#### [ASSIGNMENT]
In the listing below, pick out lines with "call".

==== DATA IN THIS EXERCISE

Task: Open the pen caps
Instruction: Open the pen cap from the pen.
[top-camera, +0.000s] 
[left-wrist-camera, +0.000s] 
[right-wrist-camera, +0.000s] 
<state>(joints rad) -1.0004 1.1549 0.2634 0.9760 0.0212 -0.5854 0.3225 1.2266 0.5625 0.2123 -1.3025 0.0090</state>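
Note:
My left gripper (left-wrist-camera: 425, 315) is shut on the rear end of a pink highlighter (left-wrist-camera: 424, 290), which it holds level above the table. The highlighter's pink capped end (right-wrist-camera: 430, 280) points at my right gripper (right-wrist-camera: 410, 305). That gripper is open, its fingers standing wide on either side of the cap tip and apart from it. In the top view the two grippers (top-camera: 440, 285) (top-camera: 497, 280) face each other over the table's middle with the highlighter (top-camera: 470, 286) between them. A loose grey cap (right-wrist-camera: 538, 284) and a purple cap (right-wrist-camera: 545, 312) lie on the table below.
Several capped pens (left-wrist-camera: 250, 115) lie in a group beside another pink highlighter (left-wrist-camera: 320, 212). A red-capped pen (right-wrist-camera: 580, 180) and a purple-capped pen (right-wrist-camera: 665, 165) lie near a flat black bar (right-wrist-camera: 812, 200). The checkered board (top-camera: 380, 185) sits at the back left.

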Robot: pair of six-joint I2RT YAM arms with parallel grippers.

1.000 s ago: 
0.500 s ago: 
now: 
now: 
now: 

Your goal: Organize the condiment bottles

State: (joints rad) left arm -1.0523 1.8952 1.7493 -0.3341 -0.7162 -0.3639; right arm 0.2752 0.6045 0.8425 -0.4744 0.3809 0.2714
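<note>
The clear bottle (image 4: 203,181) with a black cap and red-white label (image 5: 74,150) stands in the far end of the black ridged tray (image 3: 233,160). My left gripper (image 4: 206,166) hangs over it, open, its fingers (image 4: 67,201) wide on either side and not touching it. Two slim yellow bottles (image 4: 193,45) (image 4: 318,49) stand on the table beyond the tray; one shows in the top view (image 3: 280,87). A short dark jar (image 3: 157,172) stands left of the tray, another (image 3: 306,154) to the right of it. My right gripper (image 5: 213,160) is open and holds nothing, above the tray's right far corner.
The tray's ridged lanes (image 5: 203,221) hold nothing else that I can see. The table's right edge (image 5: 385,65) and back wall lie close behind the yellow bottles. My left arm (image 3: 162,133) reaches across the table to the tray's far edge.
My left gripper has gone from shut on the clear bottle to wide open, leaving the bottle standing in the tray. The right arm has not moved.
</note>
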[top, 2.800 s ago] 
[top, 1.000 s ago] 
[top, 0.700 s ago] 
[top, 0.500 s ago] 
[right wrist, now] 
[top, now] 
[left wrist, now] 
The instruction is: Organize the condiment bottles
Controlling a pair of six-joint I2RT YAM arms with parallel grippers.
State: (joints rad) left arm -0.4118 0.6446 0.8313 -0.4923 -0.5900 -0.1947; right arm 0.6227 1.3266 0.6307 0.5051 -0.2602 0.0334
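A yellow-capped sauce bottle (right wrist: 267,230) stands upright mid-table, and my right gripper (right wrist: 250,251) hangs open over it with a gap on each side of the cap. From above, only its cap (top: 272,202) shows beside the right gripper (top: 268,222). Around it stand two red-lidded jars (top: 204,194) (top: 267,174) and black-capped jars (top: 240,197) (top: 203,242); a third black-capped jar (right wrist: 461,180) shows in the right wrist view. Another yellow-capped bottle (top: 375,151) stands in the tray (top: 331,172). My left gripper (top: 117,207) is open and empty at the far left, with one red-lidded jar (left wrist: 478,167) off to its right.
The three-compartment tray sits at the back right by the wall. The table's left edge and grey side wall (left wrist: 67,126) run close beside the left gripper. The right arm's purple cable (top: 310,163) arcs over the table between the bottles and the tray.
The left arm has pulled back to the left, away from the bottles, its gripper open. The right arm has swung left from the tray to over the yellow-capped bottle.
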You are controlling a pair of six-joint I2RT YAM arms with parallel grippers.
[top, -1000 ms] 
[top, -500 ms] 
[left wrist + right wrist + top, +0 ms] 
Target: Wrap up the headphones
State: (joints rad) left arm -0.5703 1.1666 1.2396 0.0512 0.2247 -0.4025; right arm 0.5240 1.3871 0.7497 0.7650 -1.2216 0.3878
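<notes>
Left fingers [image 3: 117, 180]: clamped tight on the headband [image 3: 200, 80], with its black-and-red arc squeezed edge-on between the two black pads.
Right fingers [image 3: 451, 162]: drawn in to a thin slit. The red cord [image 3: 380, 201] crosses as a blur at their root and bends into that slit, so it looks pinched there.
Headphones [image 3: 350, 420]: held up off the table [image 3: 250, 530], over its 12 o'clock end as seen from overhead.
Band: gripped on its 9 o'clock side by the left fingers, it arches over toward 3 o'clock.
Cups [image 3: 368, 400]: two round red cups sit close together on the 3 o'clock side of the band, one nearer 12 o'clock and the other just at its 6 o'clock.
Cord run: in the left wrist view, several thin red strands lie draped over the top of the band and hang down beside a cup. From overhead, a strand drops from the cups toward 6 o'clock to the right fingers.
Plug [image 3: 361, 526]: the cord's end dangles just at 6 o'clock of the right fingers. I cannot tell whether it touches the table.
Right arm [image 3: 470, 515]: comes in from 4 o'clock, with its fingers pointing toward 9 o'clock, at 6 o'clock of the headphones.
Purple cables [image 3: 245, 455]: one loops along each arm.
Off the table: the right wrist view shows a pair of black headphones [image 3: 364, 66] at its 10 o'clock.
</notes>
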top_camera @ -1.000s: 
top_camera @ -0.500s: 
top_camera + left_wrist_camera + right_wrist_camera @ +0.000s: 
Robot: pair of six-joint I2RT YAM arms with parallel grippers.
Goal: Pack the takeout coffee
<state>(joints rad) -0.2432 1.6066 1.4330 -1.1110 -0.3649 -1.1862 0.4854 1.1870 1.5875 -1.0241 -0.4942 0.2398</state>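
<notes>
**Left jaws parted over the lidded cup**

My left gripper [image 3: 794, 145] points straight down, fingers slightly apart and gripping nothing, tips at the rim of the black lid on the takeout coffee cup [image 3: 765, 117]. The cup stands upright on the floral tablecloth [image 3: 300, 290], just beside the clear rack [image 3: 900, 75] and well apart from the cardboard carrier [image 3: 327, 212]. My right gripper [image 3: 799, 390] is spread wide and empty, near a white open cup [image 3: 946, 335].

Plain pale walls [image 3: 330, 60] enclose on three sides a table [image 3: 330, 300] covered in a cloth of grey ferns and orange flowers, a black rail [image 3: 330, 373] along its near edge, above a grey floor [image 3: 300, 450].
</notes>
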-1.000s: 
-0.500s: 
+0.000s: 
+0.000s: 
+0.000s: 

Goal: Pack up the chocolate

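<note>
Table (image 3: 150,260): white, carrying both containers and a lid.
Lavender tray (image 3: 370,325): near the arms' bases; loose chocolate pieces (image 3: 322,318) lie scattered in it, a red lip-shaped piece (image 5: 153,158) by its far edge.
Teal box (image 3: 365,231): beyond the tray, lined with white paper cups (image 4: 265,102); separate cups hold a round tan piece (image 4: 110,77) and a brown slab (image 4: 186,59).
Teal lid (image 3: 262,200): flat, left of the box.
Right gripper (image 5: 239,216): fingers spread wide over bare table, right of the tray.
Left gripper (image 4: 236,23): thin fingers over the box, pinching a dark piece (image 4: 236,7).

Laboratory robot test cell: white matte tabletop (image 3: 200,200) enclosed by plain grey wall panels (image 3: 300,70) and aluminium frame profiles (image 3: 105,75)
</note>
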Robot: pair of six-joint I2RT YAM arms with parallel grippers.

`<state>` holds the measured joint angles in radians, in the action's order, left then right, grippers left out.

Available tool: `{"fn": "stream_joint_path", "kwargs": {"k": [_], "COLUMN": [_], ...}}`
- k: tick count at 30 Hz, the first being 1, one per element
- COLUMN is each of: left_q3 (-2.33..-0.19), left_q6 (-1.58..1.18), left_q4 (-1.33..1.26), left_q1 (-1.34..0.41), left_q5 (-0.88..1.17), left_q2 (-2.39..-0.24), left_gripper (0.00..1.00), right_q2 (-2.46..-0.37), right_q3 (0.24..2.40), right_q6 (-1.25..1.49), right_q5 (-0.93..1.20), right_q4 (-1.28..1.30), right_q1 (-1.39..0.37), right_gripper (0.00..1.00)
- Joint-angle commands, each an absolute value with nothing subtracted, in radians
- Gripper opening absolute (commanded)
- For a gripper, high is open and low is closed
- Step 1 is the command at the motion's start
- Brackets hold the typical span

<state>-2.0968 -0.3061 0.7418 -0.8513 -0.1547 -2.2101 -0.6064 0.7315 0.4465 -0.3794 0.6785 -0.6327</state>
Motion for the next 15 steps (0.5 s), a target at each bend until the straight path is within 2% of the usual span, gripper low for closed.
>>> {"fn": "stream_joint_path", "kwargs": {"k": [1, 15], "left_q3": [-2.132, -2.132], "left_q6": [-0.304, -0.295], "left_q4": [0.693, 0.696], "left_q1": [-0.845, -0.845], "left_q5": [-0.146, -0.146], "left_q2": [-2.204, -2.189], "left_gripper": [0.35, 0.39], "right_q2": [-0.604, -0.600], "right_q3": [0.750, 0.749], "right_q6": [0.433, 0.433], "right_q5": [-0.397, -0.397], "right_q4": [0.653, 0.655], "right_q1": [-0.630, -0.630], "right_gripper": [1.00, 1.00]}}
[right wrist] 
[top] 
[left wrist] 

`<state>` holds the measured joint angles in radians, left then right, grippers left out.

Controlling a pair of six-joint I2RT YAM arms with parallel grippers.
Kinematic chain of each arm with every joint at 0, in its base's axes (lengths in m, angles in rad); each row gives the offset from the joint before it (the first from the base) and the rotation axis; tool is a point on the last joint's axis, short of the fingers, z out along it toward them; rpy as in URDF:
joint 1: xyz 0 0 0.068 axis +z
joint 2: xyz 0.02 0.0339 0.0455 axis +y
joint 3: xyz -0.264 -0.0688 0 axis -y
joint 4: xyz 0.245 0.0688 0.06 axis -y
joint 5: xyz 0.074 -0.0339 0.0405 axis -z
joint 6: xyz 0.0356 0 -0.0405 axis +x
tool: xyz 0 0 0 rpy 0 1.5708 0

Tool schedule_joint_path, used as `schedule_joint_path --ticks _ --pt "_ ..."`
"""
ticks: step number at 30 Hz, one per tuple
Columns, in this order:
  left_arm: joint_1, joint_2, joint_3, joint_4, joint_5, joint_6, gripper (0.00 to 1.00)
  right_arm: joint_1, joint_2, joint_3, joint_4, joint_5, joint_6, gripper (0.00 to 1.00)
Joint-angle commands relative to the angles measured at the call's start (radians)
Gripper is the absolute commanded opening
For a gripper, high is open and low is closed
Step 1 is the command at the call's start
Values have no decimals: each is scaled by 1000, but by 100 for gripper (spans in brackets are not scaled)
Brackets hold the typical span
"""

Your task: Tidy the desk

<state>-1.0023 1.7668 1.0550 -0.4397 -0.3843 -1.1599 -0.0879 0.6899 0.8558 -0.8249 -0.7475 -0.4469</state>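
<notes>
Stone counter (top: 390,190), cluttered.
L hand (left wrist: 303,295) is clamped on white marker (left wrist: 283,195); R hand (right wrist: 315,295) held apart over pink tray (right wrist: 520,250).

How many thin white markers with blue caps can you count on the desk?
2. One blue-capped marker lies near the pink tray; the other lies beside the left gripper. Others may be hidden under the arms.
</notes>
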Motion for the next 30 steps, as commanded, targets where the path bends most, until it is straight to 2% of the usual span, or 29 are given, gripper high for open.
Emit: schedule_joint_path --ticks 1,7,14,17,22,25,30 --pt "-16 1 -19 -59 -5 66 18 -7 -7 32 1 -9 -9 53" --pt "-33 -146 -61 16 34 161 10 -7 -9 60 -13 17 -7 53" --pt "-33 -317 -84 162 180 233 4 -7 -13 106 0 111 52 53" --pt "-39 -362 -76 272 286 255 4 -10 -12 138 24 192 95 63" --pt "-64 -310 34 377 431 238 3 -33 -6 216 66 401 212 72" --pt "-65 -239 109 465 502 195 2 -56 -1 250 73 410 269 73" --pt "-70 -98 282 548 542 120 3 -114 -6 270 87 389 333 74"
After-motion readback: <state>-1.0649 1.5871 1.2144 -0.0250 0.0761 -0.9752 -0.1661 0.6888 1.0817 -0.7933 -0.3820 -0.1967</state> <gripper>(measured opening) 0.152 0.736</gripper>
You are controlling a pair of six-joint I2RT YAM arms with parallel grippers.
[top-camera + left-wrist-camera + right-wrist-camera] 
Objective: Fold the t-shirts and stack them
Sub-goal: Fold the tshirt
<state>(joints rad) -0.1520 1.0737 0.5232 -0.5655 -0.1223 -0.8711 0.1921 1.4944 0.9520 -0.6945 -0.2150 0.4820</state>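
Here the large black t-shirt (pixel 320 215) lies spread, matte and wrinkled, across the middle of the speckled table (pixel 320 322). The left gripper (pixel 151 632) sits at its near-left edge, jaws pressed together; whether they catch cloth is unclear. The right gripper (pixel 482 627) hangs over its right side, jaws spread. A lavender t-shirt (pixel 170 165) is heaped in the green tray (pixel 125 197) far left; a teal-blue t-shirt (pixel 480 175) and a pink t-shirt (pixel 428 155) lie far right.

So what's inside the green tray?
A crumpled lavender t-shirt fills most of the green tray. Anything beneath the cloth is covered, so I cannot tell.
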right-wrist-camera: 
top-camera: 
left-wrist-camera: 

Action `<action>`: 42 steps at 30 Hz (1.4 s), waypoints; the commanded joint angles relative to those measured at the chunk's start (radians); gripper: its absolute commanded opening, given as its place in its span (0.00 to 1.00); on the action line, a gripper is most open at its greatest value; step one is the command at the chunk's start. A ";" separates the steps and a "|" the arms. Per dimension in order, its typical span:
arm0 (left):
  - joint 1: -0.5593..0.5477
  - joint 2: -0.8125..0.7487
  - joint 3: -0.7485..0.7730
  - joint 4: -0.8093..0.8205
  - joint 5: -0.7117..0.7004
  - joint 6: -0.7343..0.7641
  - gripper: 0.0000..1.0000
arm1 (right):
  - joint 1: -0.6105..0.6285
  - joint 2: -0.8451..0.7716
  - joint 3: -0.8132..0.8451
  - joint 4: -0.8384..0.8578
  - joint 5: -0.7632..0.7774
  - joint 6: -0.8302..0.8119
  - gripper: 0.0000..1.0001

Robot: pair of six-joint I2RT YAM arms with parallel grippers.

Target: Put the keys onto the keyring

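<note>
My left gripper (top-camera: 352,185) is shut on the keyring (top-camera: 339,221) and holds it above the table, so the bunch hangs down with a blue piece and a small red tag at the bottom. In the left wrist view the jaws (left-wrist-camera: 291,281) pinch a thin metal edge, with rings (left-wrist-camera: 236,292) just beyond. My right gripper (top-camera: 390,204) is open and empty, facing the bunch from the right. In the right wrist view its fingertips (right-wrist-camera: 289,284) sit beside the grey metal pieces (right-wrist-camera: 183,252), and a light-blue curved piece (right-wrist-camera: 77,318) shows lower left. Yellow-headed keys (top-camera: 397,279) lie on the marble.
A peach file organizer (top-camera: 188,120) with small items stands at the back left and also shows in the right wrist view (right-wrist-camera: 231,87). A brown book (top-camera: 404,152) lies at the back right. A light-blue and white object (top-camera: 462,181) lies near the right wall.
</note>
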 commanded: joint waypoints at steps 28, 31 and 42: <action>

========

#### [RESULT BELOW]
Joint-angle commands relative to the angles measured at the call's start (radians)
Step 1 is the command at the call's start

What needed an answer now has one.